Mangrol is located at . It has an average elevation of 18 metres (59 feet).

== Demographics ==
As of 2001 India census, Mangrol had a population of 55,094. Males constitute 51% of the population and females 49%. Mangrol has an average literacy rate of 58%, lower than the national average of 59.5%: male literacy is 69%, and female literacy is 48%. In Mangrol, 16% of the population is under 6 years of age.

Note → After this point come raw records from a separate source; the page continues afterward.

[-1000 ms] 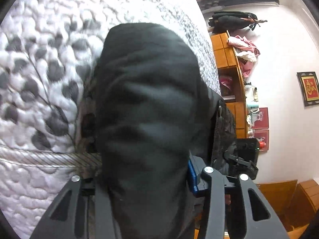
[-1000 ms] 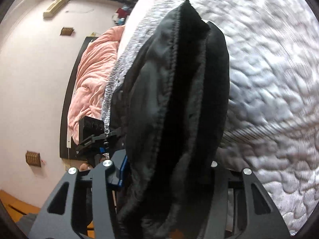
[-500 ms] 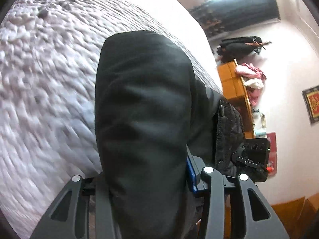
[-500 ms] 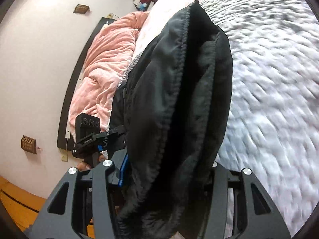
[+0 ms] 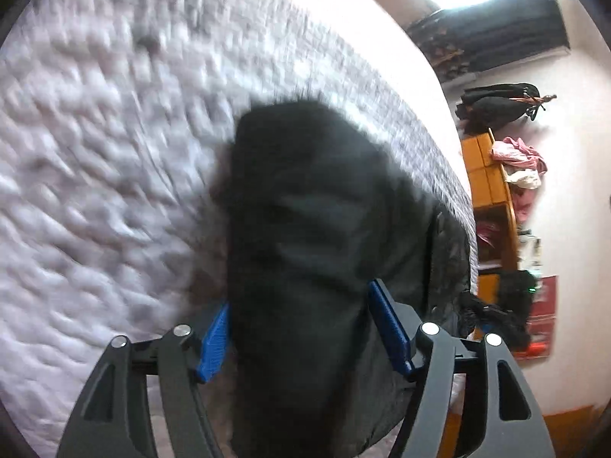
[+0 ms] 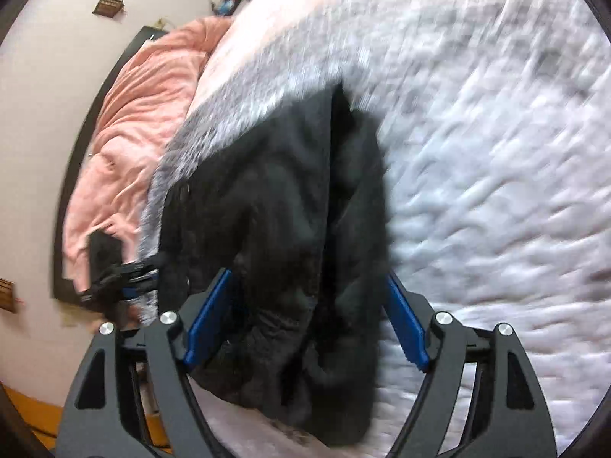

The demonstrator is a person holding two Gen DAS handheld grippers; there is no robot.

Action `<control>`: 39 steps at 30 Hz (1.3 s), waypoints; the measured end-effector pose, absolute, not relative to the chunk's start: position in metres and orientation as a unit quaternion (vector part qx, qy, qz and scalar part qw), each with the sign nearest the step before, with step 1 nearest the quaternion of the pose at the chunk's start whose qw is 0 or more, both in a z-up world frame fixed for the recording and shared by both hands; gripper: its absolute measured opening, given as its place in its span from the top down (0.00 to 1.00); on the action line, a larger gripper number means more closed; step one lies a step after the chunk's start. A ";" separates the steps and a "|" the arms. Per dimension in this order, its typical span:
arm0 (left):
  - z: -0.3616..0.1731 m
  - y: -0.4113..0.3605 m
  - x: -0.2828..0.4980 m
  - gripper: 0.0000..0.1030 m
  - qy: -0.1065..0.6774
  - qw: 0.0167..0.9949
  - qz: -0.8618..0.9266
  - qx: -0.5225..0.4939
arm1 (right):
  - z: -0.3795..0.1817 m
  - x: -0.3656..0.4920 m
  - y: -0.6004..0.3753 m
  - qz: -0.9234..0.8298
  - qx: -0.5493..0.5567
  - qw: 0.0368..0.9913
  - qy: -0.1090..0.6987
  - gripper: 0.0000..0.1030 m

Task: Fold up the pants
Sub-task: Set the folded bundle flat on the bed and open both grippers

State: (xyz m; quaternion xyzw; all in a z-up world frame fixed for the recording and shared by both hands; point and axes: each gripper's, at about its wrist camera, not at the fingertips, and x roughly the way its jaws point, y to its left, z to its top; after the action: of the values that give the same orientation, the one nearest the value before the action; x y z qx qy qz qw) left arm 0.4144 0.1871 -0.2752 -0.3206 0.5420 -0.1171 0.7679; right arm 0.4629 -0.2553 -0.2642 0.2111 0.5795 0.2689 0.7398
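While both your left gripper (image 5: 301, 328) and right gripper (image 6: 305, 320) stand apart around the black pants (image 5: 305, 236), you seem to be laying a fold on the quilt (image 6: 496, 152); next, draw clear.

Left wrist cam: rides on left gripper (image 5: 301, 324), looks forward along its jaws, very close on pants (image 5: 305, 236), bed (image 5: 95, 152) beyond, shelf (image 5: 492, 187) at right edge. Right wrist cam: same setup on right gripper (image 6: 305, 313), blanket (image 6: 137, 114) at left. Shared: pants (image 6: 290, 210), bed (image 6: 496, 152). Each view catches the other gripper
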 end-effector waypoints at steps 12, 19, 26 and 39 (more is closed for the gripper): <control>-0.268 0.173 0.477 0.12 0.550 0.799 -0.001 -0.244 | -0.272 0.519 -0.228 0.259 0.270 0.735 0.566 0.38; -0.221 0.173 0.420 0.12 0.498 0.834 -0.025 -0.237 | -0.230 0.472 -0.251 0.306 0.302 0.744 0.512 0.26; -0.245 0.138 0.337 0.12 0.518 0.837 -0.005 -0.179 | -0.253 0.415 -0.244 0.306 0.311 0.726 0.532 0.28; -0.220 0.130 0.271 0.07 0.484 0.850 -0.016 -0.208 | -0.214 0.353 -0.268 0.263 0.320 0.750 0.515 0.12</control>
State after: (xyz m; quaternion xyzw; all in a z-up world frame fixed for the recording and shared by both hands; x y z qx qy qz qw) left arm 0.2713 0.1299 -0.2198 -0.2075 0.4843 -0.0157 0.8498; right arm 0.3532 -0.2681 -0.2138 0.3199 0.5153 0.2631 0.7503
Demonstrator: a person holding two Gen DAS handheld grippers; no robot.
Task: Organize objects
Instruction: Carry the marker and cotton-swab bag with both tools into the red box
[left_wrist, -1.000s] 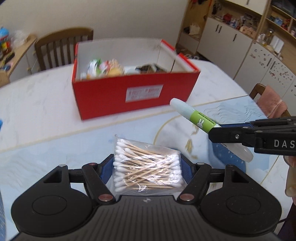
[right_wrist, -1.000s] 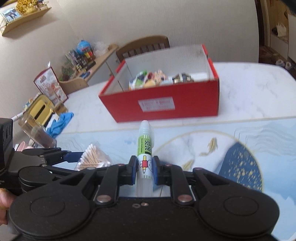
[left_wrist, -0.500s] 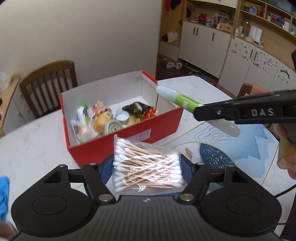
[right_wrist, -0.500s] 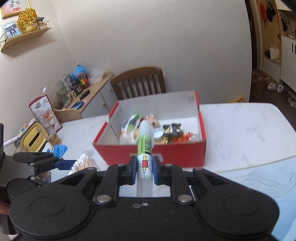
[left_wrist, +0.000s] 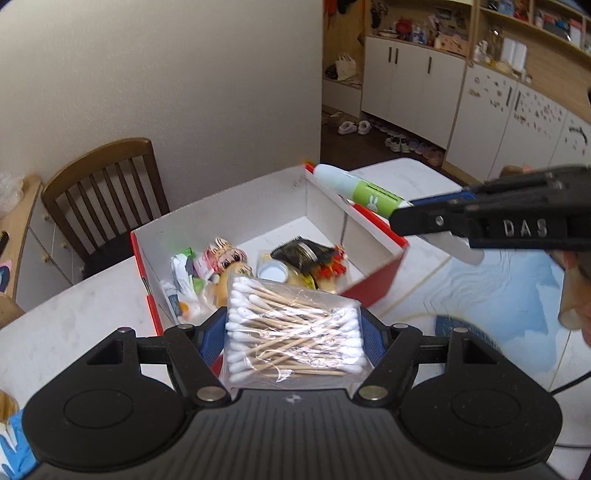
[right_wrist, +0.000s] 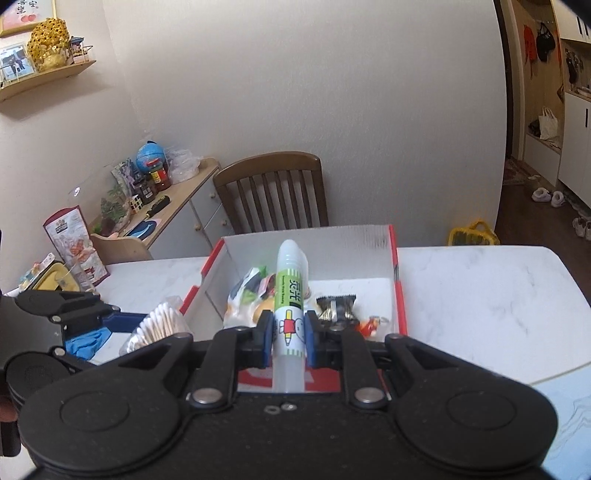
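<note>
My left gripper (left_wrist: 291, 332) is shut on a clear bag of cotton swabs (left_wrist: 291, 332) and holds it above the near edge of the red box (left_wrist: 376, 291). My right gripper (right_wrist: 290, 332) is shut on a white and green glue stick (right_wrist: 291, 295), held above the box's near wall (right_wrist: 325, 382). The glue stick (left_wrist: 354, 190) also shows in the left wrist view, over the box's right rim. The swab bag (right_wrist: 159, 325) and left gripper (right_wrist: 122, 319) show at the left of the right wrist view. The box holds snack packets and small items (left_wrist: 221, 266).
The box stands on a white marble table (right_wrist: 480, 295) with a blue patterned mat (left_wrist: 517, 295). A wooden chair (right_wrist: 269, 192) stands behind the table. A blue cloth (right_wrist: 88, 341) and a yellow object (right_wrist: 55, 280) lie at the table's left.
Both grippers have risen and moved forward over the red box, each with its object still held. The box now lies directly below them.
</note>
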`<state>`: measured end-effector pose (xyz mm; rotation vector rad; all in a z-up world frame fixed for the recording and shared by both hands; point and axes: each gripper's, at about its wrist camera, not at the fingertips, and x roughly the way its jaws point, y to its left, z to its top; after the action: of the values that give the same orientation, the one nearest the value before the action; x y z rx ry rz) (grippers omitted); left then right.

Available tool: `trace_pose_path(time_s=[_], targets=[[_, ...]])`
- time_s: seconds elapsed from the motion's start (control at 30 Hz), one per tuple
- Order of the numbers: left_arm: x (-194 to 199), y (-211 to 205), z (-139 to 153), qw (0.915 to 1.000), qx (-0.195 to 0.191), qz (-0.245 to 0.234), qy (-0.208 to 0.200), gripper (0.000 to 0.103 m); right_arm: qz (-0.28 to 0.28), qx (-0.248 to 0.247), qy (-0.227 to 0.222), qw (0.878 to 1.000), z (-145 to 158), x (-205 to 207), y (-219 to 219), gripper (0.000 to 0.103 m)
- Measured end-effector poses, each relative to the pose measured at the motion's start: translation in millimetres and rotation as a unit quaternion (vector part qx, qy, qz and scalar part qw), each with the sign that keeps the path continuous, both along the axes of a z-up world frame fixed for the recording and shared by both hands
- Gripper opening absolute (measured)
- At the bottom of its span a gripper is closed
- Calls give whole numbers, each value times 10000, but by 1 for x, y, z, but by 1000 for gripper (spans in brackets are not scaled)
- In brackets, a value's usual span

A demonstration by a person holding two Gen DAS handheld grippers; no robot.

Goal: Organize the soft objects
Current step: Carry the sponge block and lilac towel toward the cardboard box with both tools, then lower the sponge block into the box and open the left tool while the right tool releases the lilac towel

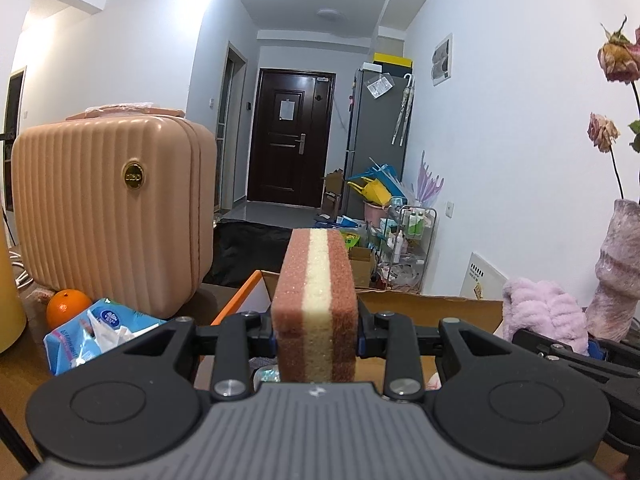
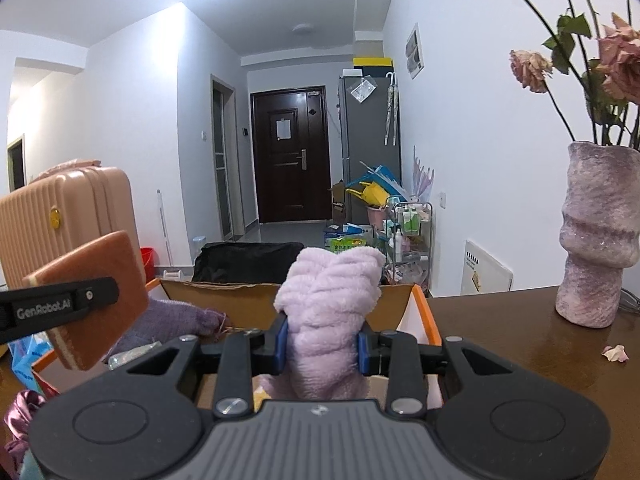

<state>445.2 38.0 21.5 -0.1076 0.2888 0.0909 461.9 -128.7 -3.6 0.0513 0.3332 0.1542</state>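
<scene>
While the left gripper (image 1: pixel 316 340) clamps a sponge (image 1: pixel 316 300), the right gripper (image 2: pixel 322 346) clamps a lilac cloth (image 2: pixel 328 308).

**Open box ahead, hemmed on both sides**

The cardboard box (image 2: pixel 404 300) is open at the top, though a purple knit (image 2: pixel 176 318) already fills its left part. Left of it, the pink suitcase (image 1: pixel 108 216), tissue pack (image 1: pixel 96 332) and orange (image 1: pixel 68 306) crowd the desk (image 2: pixel 520 344). Right, the vase (image 2: pixel 600 236) stands well apart, bare desk between.
</scene>
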Motion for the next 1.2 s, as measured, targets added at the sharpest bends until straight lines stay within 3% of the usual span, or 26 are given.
trace_pose_path(time_s=[0.47, 0.7, 1.07, 1.13, 1.2], targets=[[3, -10, -3, 9995, 239, -190, -98, 32, 122, -129, 85, 9998, -8, 14, 4, 31], [-2, -19, -3, 9979, 329, -534, -178, 32, 136, -89, 115, 9998, -9, 18, 2, 31], [11, -21, -13, 9970, 341, -685, 104, 33, 132, -130, 215, 9996, -11, 28, 2, 33], [11, -19, -13, 9974, 318, -644, 114, 44, 127, -159, 229, 9995, -11, 29, 2, 36], [10, -17, -13, 9981, 295, -530, 83, 69, 114, -182, 233, 9995, -13, 28, 3, 43]])
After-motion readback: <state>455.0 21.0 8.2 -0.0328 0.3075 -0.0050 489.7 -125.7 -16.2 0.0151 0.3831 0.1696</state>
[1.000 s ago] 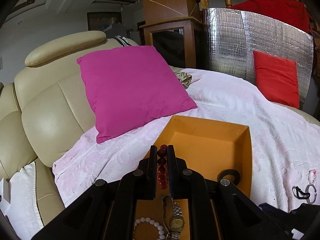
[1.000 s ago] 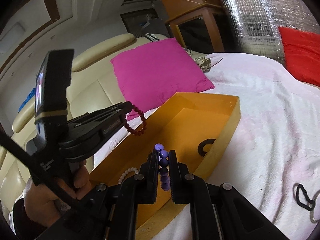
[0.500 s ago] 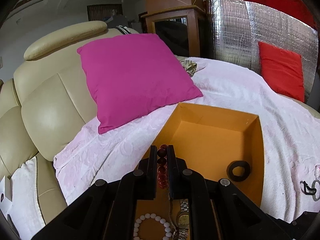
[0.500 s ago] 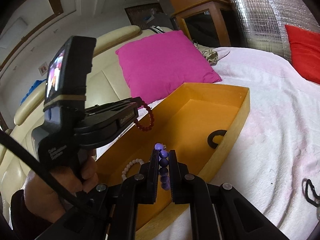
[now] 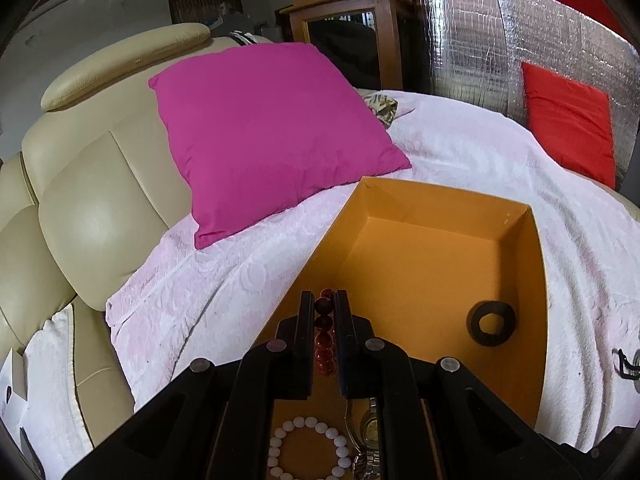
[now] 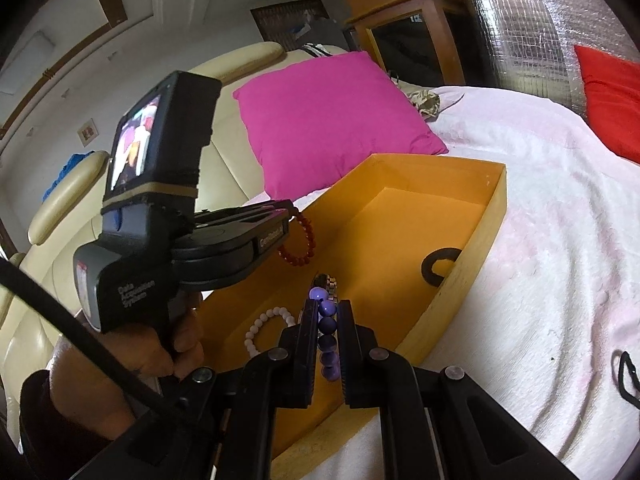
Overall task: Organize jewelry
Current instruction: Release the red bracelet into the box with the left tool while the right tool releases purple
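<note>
Jewelry: left claw (image 5: 323, 312) pinching red bracelet (image 5: 324, 340) | right claw (image 6: 325, 322) pinching purple bracelet (image 6: 327, 336) | both over orange box (image 5: 538, 280) | step: depositing | next: lower, release inside.

The wristwatch (image 5: 370, 438) is largely hidden behind the left hand-held gripper (image 5: 323, 304), the white bead bracelet (image 5: 308, 450) is cut off by the bottom edge, and the black ring (image 6: 440, 266) is half concealed by the orange box (image 6: 476, 248) wall.
</note>
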The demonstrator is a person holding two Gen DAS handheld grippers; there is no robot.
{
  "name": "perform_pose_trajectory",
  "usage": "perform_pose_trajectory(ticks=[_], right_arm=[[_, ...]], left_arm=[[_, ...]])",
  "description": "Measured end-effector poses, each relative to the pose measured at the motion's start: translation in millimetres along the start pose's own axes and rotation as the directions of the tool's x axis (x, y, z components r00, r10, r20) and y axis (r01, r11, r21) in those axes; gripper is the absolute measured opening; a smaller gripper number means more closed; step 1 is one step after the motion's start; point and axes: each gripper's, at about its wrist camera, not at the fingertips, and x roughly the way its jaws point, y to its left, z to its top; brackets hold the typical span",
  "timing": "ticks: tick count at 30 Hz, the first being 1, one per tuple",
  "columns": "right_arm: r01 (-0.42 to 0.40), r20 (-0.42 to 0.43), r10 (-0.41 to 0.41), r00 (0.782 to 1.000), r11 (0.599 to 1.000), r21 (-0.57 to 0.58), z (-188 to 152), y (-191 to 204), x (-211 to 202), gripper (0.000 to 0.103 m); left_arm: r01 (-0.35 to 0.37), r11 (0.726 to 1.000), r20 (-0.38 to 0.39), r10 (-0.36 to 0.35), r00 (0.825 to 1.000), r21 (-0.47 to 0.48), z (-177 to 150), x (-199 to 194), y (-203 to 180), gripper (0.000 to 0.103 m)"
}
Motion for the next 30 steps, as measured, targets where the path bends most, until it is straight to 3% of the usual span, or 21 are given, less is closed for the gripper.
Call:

== Educational institutes ==
- Tower Pay Cen School - Government primary school in city with DISE CODE 24120706402.
- Tirupati school - Gujarati medium School in Mangrol
- Shri Shardagram - Historic Institutional Campus is under Shri Bharat Sarswati Mandir Sansad, Mangrol.
- MMEW High School in Government
The institution was established in 1973 by Shri Kulinbhai Desai & Smt Vasanti Bahen Desai.At present KG section & Std 1st to 12th classes run by the school management. "Service to the nation" is the motto of the institute.

== Fishing industry ==
Mangrol is an important harbour as far as the fish industry is considered. There are many fisheries located here and it exports to many European nations. The fishermen of Mangrol are infamous for being caught numerous times by the Pakistan Coast Guard for entering their naval territories in search of fish.